Gubernur Edy Rahmayadi Ingatkan ASN, Politik Praktis Haram Hukumnya

Gubernur Sumatera Utara Edy Rahmayadi.
Sumber :
  • VIVA.co.id/ B.S. Putra (Medan)

VIVA Nasional – Gubernur Sumatera Utara, Edy Rahmayadi selama empat tahun menjabat orang nomor satu di Provinsi Sumut, mengaku sudah 75 kali di somasi oleh kelompok masyarakat atas berbagai hal.

Hal itu, disampaikan oleh Gubernur Sumatera Utara, Edy Rahmayadi Penandatanganan Pakta Integritas bersama Bupati dan Walikota Se-Sumut, berlangsung di Aula Tengku Rizal Nurdin, Jalan Jendral Sudirman, Kota Medan, Senin siang, 5 Desember 2022.

Dalam arahannya, Gubernur Edy menjelaskan ada 8 jenis demokrasi, yakni demokrasi langsung, demokrasi tidak langsung, demokrasi presidensial, demokrasi parlementer, demokrasi otoriter, demokrasi partisipatif, demokrasi islam dan demokrasi sosial.

Gubernur Sumatera Utara Edy Rahmayadi

Photo :
  • VIVA/B.S. Putra

"Ada 8 demokrasi, kita mengalami dua tidak langsung. Sekarang, yang mana bagus, yang mana jelek," sebut Gubernur Edy.

Mantan Pangkostrad itu, mengungkapkan, dalam perjalanan sebagai pejabat politik sebagai Gubernur Sumut itu, sudah 75 kali somasi. Ia menilai itu, bagian dari demokrasi, yang harus dihadapi.

"Kalau dikasih kebebasan, sudah 75 kali aku disomasi, 4 tahun aku jadi Gubernur. Sudah 75 kali disomasi, bebas. Perlu juga kita pakai otoriter," jelas Gubernur Edy.

Mantan Ketua Umum PSSI itu, menjelaskan di tanah air sudah menganut demokrasi tidak langsung dan demokrasi tidak langsung. Namun, polemik di dalamnya tidak lepas pembahasannya tentang uang.

"Kita demokrasi langsung dan tidak langsung, wani piro. Itu saja yang tidak selesai-selesai," tutur Edy.

Di sisi lain, Gubernur Edy mengharamkan seluruh Aparatur Sipil Negara (ASN) di lingkungan Pemerintah Provinsi (Pemprov) Sumut dan dijajaran Pemerintah Kabupaten/Kota untuk ikut serta dan terlibat dalam politik praktis pada Pemilu dan Pilkada serentak tahun 2024. 

Gubernur Sumatera Utara, Edy Rahmayadi.

Photo :
  • VIVA/B.S. Putra (Medan)

"ASN sudah pasti, bukan ditegaskan lagi.
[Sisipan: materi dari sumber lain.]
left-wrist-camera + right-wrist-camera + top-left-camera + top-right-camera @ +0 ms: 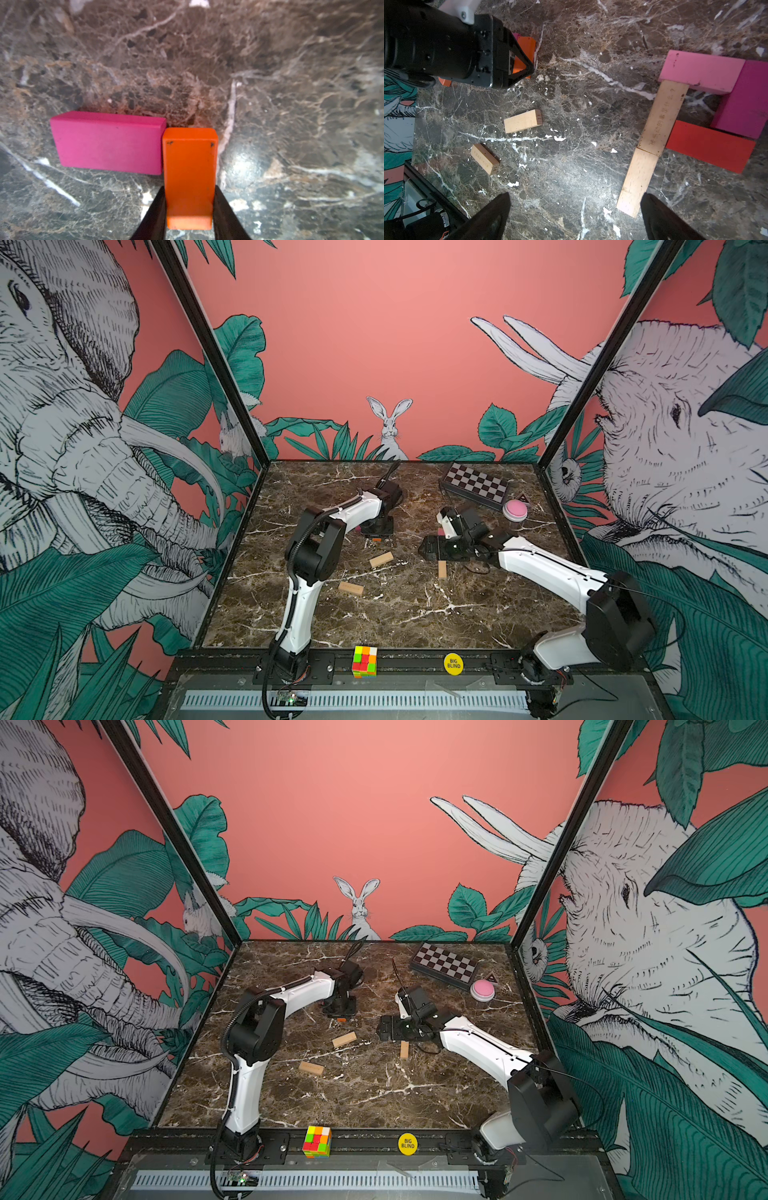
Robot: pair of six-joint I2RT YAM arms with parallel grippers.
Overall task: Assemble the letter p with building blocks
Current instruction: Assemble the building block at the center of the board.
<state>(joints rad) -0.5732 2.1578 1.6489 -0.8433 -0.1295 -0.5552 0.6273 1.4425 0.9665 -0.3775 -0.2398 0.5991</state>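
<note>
Orange rectangular wooden block (pixel 190 176): pinched in jaws of left gripper (pixel 189 193), touches end of magenta rectangular block (pixel 108 143). Right gripper (pixel 576 199): gapes wide, empty, beside tan wooden plank (pixel 637 182).

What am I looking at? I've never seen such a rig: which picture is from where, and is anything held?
Two robot arms work over a marble table. The two wide pictures come from one overhead camera; the close-ups come from a camera on each wrist. The left claw is shut on an orange block, beside a magenta block. The right claw is open and empty, by a part-built shape of pink, magenta, red and tan blocks. Two loose tan blocks lie nearby.
</note>
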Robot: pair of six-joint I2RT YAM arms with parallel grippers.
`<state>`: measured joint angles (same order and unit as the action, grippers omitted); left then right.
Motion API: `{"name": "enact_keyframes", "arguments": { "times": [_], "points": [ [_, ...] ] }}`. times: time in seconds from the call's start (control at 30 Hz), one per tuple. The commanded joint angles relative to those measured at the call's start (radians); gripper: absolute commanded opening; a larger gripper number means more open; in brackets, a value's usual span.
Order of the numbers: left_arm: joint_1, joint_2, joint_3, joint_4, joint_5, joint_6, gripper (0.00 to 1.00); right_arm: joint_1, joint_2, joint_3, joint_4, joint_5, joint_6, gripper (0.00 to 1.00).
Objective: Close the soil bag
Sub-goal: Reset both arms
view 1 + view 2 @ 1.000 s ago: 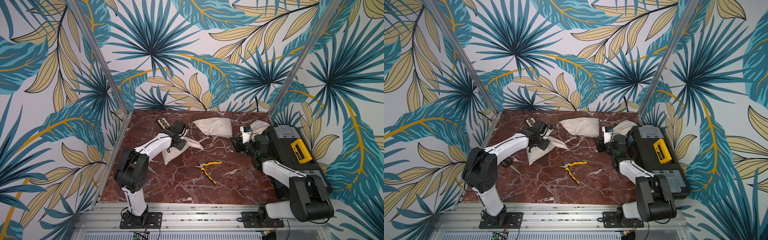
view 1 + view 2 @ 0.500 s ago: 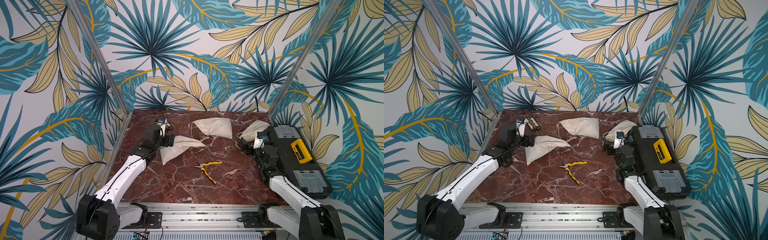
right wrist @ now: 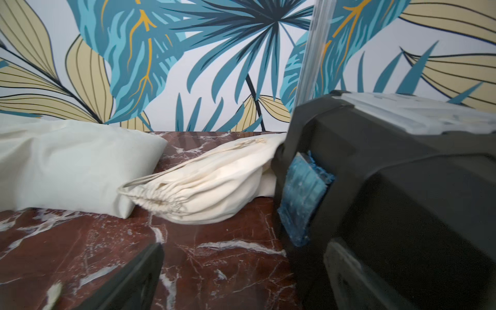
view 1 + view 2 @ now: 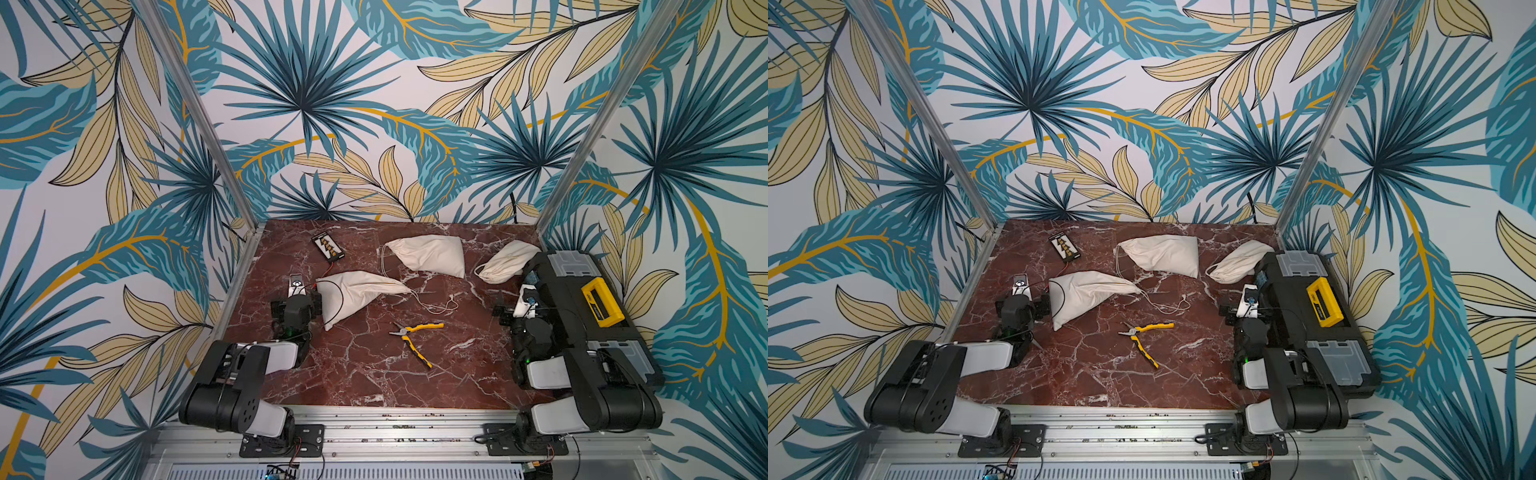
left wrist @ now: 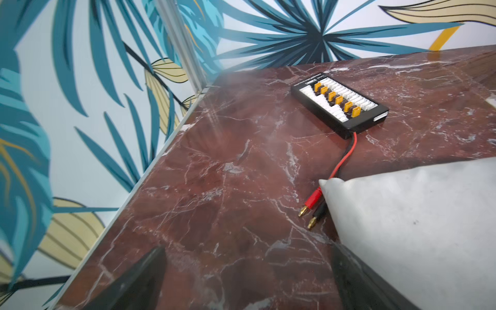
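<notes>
The soil bag (image 4: 357,295) (image 4: 1088,295) is a cream cloth sack lying left of the table's middle. Its neck is gathered tight, and the drawstring (image 4: 436,307) trails loose to the right. My left gripper (image 4: 303,296) (image 4: 1034,303) rests low beside the bag's closed bottom end. It is open and empty, with its fingertips wide apart in the left wrist view (image 5: 248,257), where the bag (image 5: 416,214) lies against one finger. My right gripper (image 4: 513,307) (image 3: 243,257) is open and empty next to the toolbox, far from the bag.
Two more cream sacks lie at the back (image 4: 432,255) (image 4: 505,262). A black toolbox with a yellow handle (image 4: 582,316) fills the right edge. Yellow pliers (image 4: 415,338) lie mid-table. A black connector board (image 4: 328,246) with red and black leads (image 5: 312,204) sits back left.
Both arms have pulled back from the bag and its drawstring to the table's sides and folded low. Both grippers have opened wide and hold nothing.
</notes>
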<state>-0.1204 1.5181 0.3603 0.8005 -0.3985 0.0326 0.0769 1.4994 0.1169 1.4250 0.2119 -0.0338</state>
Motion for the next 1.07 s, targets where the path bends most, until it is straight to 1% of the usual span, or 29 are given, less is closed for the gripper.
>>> {"name": "enact_keyframes", "arguments": {
  "times": [0.0, 0.03, 0.07, 0.1, 0.13, 0.17, 0.23, 0.27, 0.3, 0.33, 0.37, 0.5, 1.03],
  "points": [
    [0.007, 0.066, -0.089, 0.386, 0.169, 0.075, 1.00, -0.072, 0.041, -0.059, 0.248, -0.121, 0.083, 0.99],
    [0.008, 0.077, -0.133, 0.476, 0.174, 0.067, 1.00, -0.087, 0.025, -0.066, 0.233, -0.147, 0.093, 0.99],
    [0.011, 0.090, -0.149, 0.529, 0.162, 0.063, 1.00, -0.096, 0.024, -0.065, 0.236, -0.162, 0.100, 0.99],
    [0.012, 0.097, -0.147, 0.542, 0.148, 0.060, 1.00, -0.103, 0.034, -0.058, 0.236, -0.180, 0.099, 0.99],
    [0.013, 0.083, -0.134, 0.505, 0.155, 0.061, 1.00, -0.110, 0.036, -0.038, 0.210, -0.203, 0.099, 0.99],
    [0.012, 0.068, -0.114, 0.448, 0.184, 0.070, 1.00, -0.115, 0.026, -0.005, 0.134, -0.237, 0.093, 0.99],
    [0.013, 0.057, -0.072, 0.348, 0.278, 0.106, 1.00, -0.115, 0.029, 0.085, -0.037, -0.327, 0.059, 0.99],
    [0.017, 0.052, -0.041, 0.285, 0.281, 0.104, 1.00, -0.113, 0.028, 0.106, -0.086, -0.333, 0.049, 0.99],
    [0.035, 0.049, -0.005, 0.186, 0.283, 0.074, 1.00, -0.112, 0.024, 0.106, -0.091, -0.332, 0.050, 0.99],
    [0.073, 0.035, 0.029, 0.119, 0.344, 0.051, 1.00, -0.112, 0.029, 0.106, -0.085, -0.329, 0.049, 0.99],
    [0.098, 0.028, 0.034, 0.093, 0.391, 0.030, 1.00, -0.112, 0.028, 0.107, -0.087, -0.329, 0.049, 0.99],
    [0.098, 0.047, 0.019, 0.152, 0.392, 0.034, 1.00, -0.104, 0.023, 0.107, -0.095, -0.311, 0.045, 0.99],
    [0.096, 0.043, 0.016, 0.156, 0.394, 0.036, 1.00, -0.103, 0.022, 0.107, -0.096, -0.309, 0.045, 0.99]
  ]
}}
Secara undang-undangnya pun haram hukumnya, dia mengurusin hal tersebut (ikut terlibat politik praktis), tapi dia punya hak pilih," ujar Gubernur Edy.

Mantan Pangkostrad itu, menjelaskan bahwa ada orang yang berhak memilih. Tapi tak boleh bersuara. Yaitu ASN dan ada juga yang berhak dia bersuara serta memilih, yakni masyarakat non-ASN.

"ini lah yang saat ini kita resmikan, dan saya minta wartawan ikut serta melihat ini. Untuk netralitas ini harus berjalan dengan baik," kata Gubernur Edy.

Penandatanganan pakta integritas ini, menurut Gubernur Edy merupakan satu kegiatan dokumen untuk sama-sama melakukan demokrasi yang benar sesuai dengan aturan dan tidak melakukan pelanggaran.

"Karena kita demokrasi langsung, untuk itu sehingga ada kepastian siapa yang boleh pilih dan yang boleh ikut serta berkampanye, dan siapa yang tak berhak memilih yang tiga itu," tutur Gubernur Edy.